What is being asked:
The output must contain exactly the lines from the top of the listing below through the line containing "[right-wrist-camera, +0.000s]", and no pictures.

The data:
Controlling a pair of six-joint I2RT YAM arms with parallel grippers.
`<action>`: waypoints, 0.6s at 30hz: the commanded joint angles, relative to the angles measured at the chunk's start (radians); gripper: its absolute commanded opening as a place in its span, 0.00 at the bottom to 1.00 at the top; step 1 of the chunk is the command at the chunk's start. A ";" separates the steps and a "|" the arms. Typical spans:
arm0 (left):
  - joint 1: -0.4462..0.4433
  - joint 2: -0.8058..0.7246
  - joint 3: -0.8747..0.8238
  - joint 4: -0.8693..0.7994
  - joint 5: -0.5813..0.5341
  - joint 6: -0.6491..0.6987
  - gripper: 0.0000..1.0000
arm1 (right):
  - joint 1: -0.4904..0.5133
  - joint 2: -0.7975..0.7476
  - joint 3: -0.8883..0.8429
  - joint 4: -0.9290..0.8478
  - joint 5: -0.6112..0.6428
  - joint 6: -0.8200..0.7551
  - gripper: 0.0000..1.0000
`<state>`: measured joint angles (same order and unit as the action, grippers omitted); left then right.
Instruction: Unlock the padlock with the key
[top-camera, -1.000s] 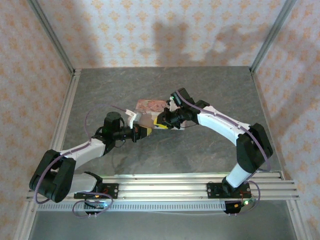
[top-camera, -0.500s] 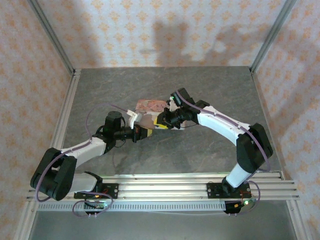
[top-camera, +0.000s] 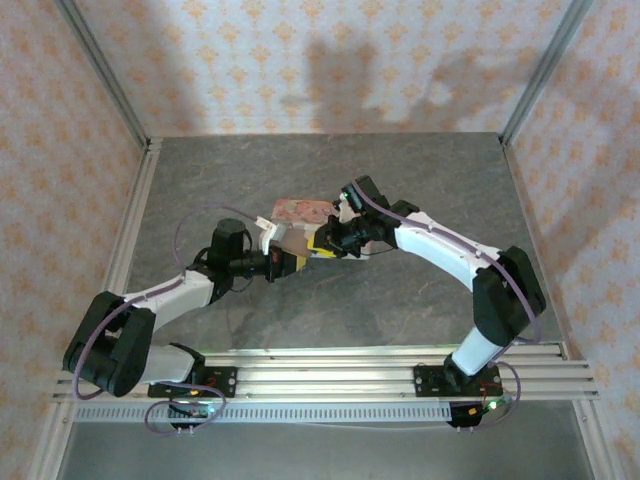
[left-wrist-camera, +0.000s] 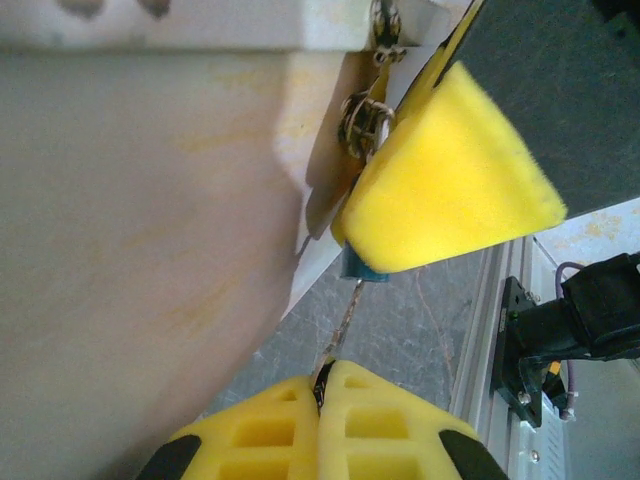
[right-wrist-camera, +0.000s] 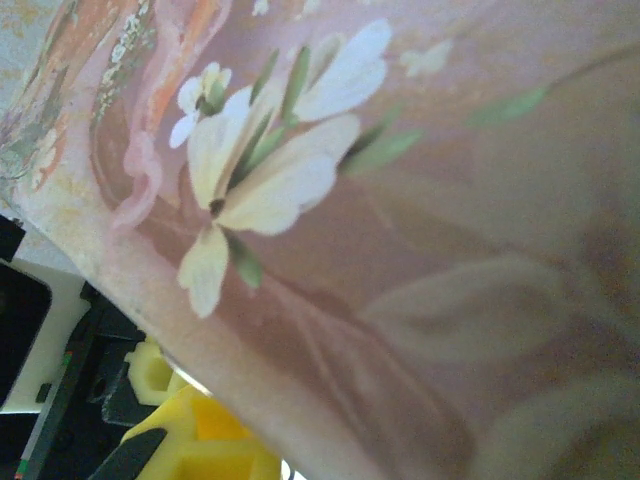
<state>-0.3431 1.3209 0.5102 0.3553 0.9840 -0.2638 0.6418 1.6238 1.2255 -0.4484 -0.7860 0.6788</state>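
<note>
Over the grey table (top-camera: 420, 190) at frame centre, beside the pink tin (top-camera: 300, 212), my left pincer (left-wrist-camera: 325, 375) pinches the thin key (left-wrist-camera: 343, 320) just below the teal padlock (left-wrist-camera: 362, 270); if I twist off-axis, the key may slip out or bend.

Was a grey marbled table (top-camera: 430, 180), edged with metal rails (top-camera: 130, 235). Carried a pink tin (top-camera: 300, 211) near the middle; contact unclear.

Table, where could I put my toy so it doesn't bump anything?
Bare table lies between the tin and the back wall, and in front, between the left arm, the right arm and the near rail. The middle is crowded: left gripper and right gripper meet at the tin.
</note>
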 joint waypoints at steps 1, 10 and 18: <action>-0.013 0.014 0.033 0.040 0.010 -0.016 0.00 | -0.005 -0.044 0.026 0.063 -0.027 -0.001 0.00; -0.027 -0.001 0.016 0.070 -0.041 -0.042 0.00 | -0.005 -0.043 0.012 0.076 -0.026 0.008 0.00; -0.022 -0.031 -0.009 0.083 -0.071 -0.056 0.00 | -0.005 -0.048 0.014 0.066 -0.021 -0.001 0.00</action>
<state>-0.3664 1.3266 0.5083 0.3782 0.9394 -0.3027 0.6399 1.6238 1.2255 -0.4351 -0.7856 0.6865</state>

Reply to the exercise:
Controlling a pair of six-joint I2RT YAM arms with parallel grippers.
`<action>`: waypoints, 0.6s at 30hz: the commanded joint angles, relative to the angles measured at the chunk's start (radians); gripper: its absolute commanded opening as a place in its span, 0.00 at the bottom to 1.00 at the top; step 1 of the chunk is the command at the chunk's start. A ";" separates the steps and a "|" the arms. Typical spans:
arm0 (left):
  - joint 1: -0.4462..0.4433
  - joint 2: -0.8058..0.7246
  - joint 3: -0.8747..0.8238
  - joint 4: -0.8693..0.7994
  - joint 5: -0.5813..0.5341
  - joint 6: -0.6491..0.6987
  - gripper: 0.0000..1.0000
arm1 (right):
  - joint 1: -0.4904..0.5133
  - joint 2: -0.7975..0.7476
  - joint 3: -0.8883..0.8429
  - joint 4: -0.9290..0.8478
  - joint 5: -0.6112..0.6428
  - joint 6: -0.8200..0.7551
  - gripper: 0.0000..1.0000
`<state>`: measured joint angles (same order and unit as the action, grippers omitted); left then right.
Instruction: Unlock the padlock with the key
[top-camera, -1.000s] 
[top-camera, -0.500s] 
[top-camera, +0.000s] 
[left-wrist-camera, +0.000s] 
[right-wrist-camera, +0.000s] 

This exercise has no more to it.